Мы были окончательно сражены! Нам предлагалось послужить науке. Шутка ли?!
Тем временем профессор написал на доске четким полупечатным почерком:
Готовится 50-летие Н. Вы об этом человеке не слишком высокого мнения. Но именно вас коллектив призывает его приветствовать и вручить скромный общий подарок. Возможные варианты решения. №1
Отказываетесь, объясняя товарищам, что мешает вам исполнить поручение коллектива. №2
Принимаете предложение, рассчитывая выразить ваше истинное отношение к юбиляру, подчеркнув при этом: поручение коллектива я, конечно, исполняю, но от себя имею честь заявить... №3
Произносите такую речь, где все звучит вполне благопристойно, но надо быть дураком, чтобы не понять вашего истинного отношения к юбиляру. №4
Говорите несколько общих слов, какие говорят на всех юбилеях и поминках,— ни врагу, ни другу не придраться.

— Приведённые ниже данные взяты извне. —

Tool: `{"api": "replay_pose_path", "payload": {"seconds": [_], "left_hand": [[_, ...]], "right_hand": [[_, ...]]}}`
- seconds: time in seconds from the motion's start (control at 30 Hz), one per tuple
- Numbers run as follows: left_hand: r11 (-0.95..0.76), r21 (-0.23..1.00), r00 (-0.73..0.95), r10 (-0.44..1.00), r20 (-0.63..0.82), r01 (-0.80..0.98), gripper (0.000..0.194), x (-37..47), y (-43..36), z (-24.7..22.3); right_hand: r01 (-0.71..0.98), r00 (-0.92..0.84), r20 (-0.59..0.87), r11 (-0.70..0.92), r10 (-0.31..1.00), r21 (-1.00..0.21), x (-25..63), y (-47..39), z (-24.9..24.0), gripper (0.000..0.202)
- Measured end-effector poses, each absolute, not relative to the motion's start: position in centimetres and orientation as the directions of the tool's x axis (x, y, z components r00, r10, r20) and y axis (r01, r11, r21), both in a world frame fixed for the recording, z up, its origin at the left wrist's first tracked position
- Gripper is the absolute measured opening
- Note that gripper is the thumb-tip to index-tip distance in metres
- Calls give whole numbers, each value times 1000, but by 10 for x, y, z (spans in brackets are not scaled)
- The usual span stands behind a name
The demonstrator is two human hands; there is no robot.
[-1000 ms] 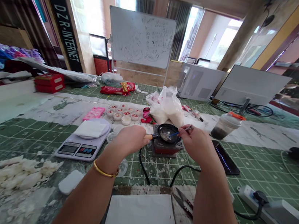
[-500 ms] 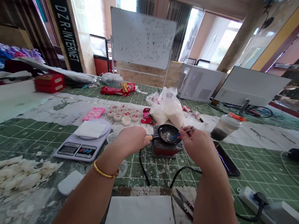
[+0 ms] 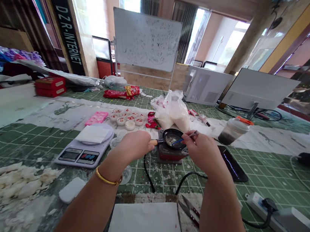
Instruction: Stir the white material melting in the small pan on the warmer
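My left hand (image 3: pixel 136 144) is wrapped round the wooden handle of a small black frying pan (image 3: pixel 181 146). The pan rests on a small red and grey heating plate (image 3: pixel 168 156). In it lie whitish bits that look partly melted. My right hand (image 3: pixel 200 146) pinches a thin stick (image 3: pixel 178 141), blue toward its lower end, which dips into the pan from the right. Its exact kind I cannot make out. Just behind the pan stands a clear plastic bag (image 3: pixel 172 110) of white material.
Left of the pan are several small cups (image 3: pixel 130 124) with red-and-white contents, and a kitchen scale (image 3: pixel 85 150). White chunks (image 3: pixel 11 184) lie front left. Scissors (image 3: pixel 189 210) and white paper (image 3: pixel 144 227) are nearest me. A phone (image 3: pixel 232 165), lidded jar (image 3: pixel 233 131) and power strip (image 3: pixel 280 224) sit right.
The stick's tip has shifted slightly left within the pan, and my right hand moved a little left with it. My left hand keeps its hold on the handle.
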State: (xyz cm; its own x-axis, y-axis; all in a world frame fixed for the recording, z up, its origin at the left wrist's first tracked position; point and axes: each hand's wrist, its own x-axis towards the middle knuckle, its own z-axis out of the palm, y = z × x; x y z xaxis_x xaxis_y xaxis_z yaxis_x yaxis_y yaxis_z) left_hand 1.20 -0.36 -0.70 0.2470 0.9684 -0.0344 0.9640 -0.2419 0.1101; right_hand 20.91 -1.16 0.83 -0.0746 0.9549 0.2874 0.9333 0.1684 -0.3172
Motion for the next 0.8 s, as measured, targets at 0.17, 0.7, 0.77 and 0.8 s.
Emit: {"api": "replay_pose_path", "payload": {"seconds": [0.17,0.7,0.77,0.8], "left_hand": [[-245,112,251,967,-40,963,55,12,-3,-8],[-244,146,254,966,-55,959,48,10,-3,-6],[-245,144,255,966,-49,959,51,10,-3,-6],[-248,142,257,965,-50,958,52,10,-3,-6]], "right_hand": [[918,-81,311,193,947,-346,208,-10,6,27],[921,-3,298,119,955,-372,214,-5,5,29],[922,-19,270,121,963,-368,214,-4,5,28],[923,-18,268,119,963,-367,214,-4,5,28]]}}
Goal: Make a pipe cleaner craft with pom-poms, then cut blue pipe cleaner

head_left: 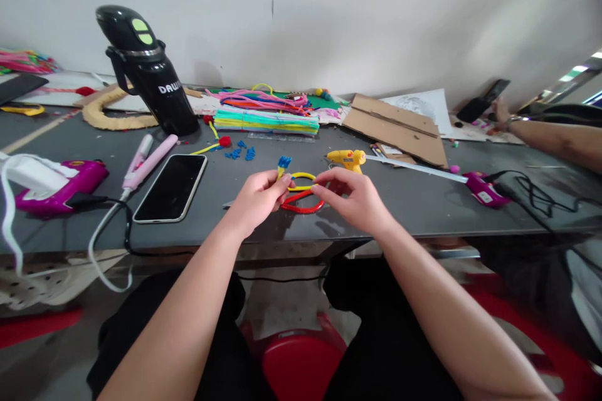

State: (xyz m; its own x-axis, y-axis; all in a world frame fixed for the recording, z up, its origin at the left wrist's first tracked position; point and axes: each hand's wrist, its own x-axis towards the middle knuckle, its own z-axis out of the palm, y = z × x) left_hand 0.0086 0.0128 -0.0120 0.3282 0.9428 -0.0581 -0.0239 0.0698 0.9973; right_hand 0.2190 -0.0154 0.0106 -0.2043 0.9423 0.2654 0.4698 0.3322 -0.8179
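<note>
My left hand (264,197) is closed, its thumb and index finger pinching a yellow pipe cleaner topped by a small blue curled piece (284,163). A yellow loop (303,175), apparently the same pipe cleaner bent round, spans the gap between my hands. At its right side, the thumb and index finger of my right hand (350,197) are pinched together on it. Below the loop, scissors with a red handle (305,207) lie on the table, partly hidden by my left hand. Just behind my right hand is a yellow hot glue gun (347,158).
Several blue curled pieces (249,153) and a red-tipped yellow stem (224,141) lie behind my left hand. Bundled pipe cleaners (266,122) and cardboard (395,125) are farther back. A phone (172,188), black bottle (157,78) and pink iron (150,163) sit left. Another person's arm (545,138) reaches in right.
</note>
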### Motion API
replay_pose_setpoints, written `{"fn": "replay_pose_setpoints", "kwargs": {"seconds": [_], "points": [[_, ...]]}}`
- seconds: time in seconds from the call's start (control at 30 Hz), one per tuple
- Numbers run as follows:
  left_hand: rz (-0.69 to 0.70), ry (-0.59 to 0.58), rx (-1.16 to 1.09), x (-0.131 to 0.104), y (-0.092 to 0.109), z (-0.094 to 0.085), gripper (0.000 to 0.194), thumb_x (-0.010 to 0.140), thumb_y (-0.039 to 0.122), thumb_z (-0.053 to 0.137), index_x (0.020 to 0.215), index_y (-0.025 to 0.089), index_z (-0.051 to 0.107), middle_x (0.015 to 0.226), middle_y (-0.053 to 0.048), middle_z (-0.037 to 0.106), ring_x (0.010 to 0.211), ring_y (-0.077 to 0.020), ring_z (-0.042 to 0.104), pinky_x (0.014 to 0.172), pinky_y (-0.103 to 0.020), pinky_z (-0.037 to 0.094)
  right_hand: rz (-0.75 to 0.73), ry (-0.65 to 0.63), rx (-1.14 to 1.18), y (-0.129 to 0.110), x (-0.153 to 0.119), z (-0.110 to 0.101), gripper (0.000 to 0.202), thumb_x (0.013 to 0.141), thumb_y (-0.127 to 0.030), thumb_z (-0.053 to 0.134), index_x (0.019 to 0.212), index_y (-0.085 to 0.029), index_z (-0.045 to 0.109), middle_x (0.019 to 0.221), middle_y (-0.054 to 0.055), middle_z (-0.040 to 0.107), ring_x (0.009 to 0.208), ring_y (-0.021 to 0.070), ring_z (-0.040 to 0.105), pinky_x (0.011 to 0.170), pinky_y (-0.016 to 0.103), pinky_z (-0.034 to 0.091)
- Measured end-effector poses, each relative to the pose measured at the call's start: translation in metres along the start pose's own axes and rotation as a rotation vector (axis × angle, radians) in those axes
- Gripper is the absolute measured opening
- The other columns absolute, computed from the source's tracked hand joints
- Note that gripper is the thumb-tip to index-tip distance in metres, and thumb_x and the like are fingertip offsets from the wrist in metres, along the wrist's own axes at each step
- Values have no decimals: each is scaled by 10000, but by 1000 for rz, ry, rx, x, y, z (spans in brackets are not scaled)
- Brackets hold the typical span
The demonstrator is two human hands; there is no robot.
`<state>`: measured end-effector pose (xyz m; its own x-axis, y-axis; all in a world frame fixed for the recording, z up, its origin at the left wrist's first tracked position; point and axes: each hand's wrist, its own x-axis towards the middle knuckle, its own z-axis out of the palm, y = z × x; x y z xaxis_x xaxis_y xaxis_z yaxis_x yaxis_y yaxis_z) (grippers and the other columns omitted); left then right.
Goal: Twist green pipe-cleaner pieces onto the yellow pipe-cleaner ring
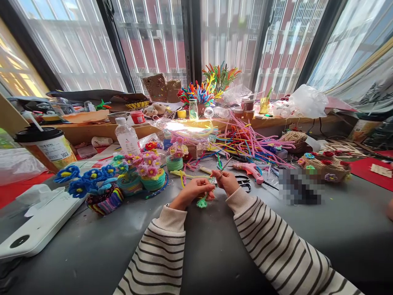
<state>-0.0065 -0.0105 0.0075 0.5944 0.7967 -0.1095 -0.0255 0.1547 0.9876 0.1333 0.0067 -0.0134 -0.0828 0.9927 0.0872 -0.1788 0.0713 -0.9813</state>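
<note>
My left hand is closed in a pinch, holding a small green fuzzy flower that hangs below its fingers. Close beside it, my right hand has its fingers wrapped round a thin dark rod that points up and to the right. What lies between the fingertips of the two hands is too small to make out. Black-handled scissors lie just right of my right hand, and a pink glue gun rests behind them.
Potted fuzzy flowers in blue and pink stand at left, near a water bottle, a lidded cup and a white device. Loose pipe cleaners pile up behind. A twine-wrapped basket sits at right.
</note>
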Motion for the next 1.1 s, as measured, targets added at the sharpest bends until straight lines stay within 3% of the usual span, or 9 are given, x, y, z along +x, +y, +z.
{"fn": "replay_pose_setpoints", "kwargs": {"seconds": [0.27, 0.47, 0.83, 1.0, 1.1], "points": [[-6, 6, -12, -1, 1, 2, 236, 644, 360, 559, 644, 128, 517, 596, -13, 578, 507, -77, 533, 411, -157, 306, 2, -11, -35, 1, -1, 1, 387, 557, -517, 552, 591, -131, 551, 309, -96, 233, 315, 26, 187, 353, 202, 112], [10, 9, 8, 2, 0, 0, 259, 611, 359, 591, 589, 123, 487, 525, 17, 540, 409, -46, 465, 376, -160, 245, 7, 90, 136, -3, 2, -3, 375, 519, -493, 595, 580, -124, 553, 322, -103, 211, 308, 12, 147, 349, 198, 73], [-3, 24, -22, 4, -4, 0, 253, 621, 365, 579, 616, 125, 497, 527, 22, 537, 427, -46, 476, 390, -154, 248, 44, 202, 260, -7, 3, -9, 355, 497, -453, 635, 613, -126, 558, 327, -116, 178, 304, 5, 103, 336, 194, 33], [27, 41, -34, 4, -4, -1, 261, 620, 372, 579, 615, 122, 503, 532, 18, 532, 436, -43, 464, 406, -158, 259, 46, 255, 239, -9, 6, -19, 389, 490, -488, 624, 625, -131, 553, 343, -113, 190, 302, 9, 116, 326, 191, 44], [75, 105, -78, 5, -4, -2, 252, 634, 367, 569, 631, 124, 506, 539, 20, 525, 460, -40, 460, 443, -158, 288, 60, 197, 139, -7, 7, -21, 428, 504, -537, 592, 614, -125, 557, 345, -103, 223, 293, 7, 145, 322, 185, 63]]}}
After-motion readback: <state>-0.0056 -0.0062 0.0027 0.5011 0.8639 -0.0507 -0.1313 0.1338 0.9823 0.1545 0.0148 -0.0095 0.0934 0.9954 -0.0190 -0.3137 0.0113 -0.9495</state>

Не знаю, как восприняли эту встречу другие, я — как большой и важный урок жизни.
И вот что навсегда осело в сознании: полная уважительность к сопливым, по сути, мальчишкам и девчонкам со стороны взрослого, ученого, пожилого человека, во-первых; и, во-вторых, сама задача, которую мы решали: в ее условии не фигурировали дурацкие бассейны, из которых почему-то выливается и в которые одновременно наливается жидкость. Задача была серьезная, я почувствовал это, жизненная. И лекция тоже понравилась: все, что говорил гость, имело практическое, теперь я бы сказал, прикладное значение, для меня лично.
Что касается выбора варианта, то я, секунды не колеблясь, остановился на №2. И надо было прожить много лет, набить жутко сколько шишек, чтобы понять: не всегда прямая дорога оказывается самой близкой и самой верной.
К счастью или к сожалению, жизнь куда сложнее элементарной геометрии, и мы — люди — не безликие точки в пространстве.
Летал я, летал, если считать с аэроклубом, больше трех лет набиралось, и ничего такого со мной... не происходило.